WHAT TO WORK ON: Check every line of the material below for the string "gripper". State how many lines have it.

[Opening SUPPLIED INFORMATION section]

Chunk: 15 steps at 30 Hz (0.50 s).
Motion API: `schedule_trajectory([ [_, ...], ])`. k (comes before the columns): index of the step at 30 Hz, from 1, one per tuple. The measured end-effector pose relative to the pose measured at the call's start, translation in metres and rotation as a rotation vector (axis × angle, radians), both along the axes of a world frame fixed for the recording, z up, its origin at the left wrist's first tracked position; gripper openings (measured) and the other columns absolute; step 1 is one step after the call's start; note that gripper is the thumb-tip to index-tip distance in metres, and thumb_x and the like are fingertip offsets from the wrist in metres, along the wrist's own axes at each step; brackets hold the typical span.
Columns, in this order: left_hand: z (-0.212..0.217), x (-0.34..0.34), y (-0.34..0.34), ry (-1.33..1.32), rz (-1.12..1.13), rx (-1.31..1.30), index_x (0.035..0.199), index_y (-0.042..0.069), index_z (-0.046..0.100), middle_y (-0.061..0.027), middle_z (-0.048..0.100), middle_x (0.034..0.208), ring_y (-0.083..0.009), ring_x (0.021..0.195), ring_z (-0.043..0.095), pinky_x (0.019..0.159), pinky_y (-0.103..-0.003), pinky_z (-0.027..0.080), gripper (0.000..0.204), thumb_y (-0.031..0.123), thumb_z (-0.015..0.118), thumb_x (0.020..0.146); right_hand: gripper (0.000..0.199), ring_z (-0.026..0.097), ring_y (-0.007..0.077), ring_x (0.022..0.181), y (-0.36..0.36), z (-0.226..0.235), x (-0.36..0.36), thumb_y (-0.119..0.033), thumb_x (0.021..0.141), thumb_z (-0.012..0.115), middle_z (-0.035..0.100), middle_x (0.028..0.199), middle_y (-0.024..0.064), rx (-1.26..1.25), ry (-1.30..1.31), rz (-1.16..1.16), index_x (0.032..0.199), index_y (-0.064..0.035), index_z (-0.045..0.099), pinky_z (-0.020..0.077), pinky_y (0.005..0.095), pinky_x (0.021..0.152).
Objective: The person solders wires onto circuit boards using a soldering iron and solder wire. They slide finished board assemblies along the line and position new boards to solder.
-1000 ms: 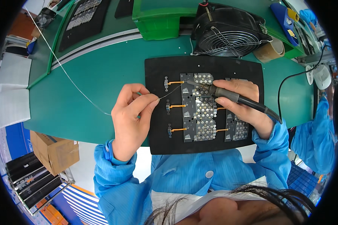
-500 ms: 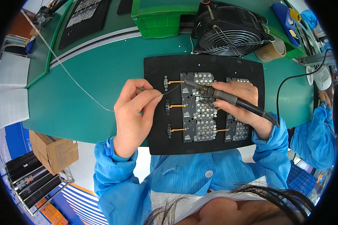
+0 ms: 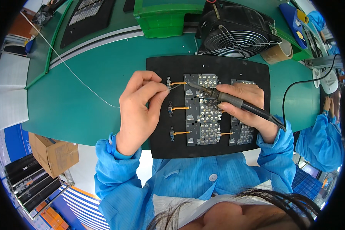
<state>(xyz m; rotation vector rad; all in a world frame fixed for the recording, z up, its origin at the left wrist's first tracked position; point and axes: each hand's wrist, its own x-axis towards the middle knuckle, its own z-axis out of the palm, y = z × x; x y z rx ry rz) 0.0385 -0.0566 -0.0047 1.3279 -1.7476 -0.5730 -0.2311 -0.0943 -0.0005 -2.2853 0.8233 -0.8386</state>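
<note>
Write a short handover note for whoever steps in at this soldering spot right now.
Left hand: pinches the solder wire, its end fed toward the top row of the boards.
Right hand: grips the soldering iron, tip at the top orange lead.
Boards sit on the black mat on the green bench.
Which joints are finished cannot be told; two more orange leads sit below.

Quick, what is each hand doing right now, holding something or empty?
Left hand: closed, pinching the thin solder wire between its fingertips.
Right hand: closed around the soldering iron, tip at the circuit board.
</note>
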Motion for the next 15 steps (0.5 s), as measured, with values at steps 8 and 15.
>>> schedule_trajectory([
  [8,-0.025,-0.011,-0.023,0.076,-0.016,0.137,0.088,-0.001,0.066,-0.0031,0.050,0.088,-0.0090,0.059,0.040,0.052,-0.024,0.034,0.017,-0.007,0.072,0.074,0.037,0.067,0.0224,0.063,-0.002,-0.001,0.000,-0.018,0.076,0.079,0.069,0.077,0.0137,-0.009,-0.004,-0.005,0.104,0.0032,0.068,0.0511,0.0289,0.056],
  [15,-0.036,-0.018,-0.029,0.027,-0.022,0.148,0.085,0.000,0.066,-0.0097,0.053,0.088,-0.0249,0.072,0.056,0.061,-0.034,0.045,0.013,-0.004,0.072,0.073,0.036,0.067,0.0217,0.062,-0.003,0.000,0.000,-0.019,0.076,0.079,0.069,0.075,0.0128,0.008,-0.009,-0.008,0.103,0.0033,0.068,0.0507,0.0288,0.055],
])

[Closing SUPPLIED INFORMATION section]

ANSWER AREA: 2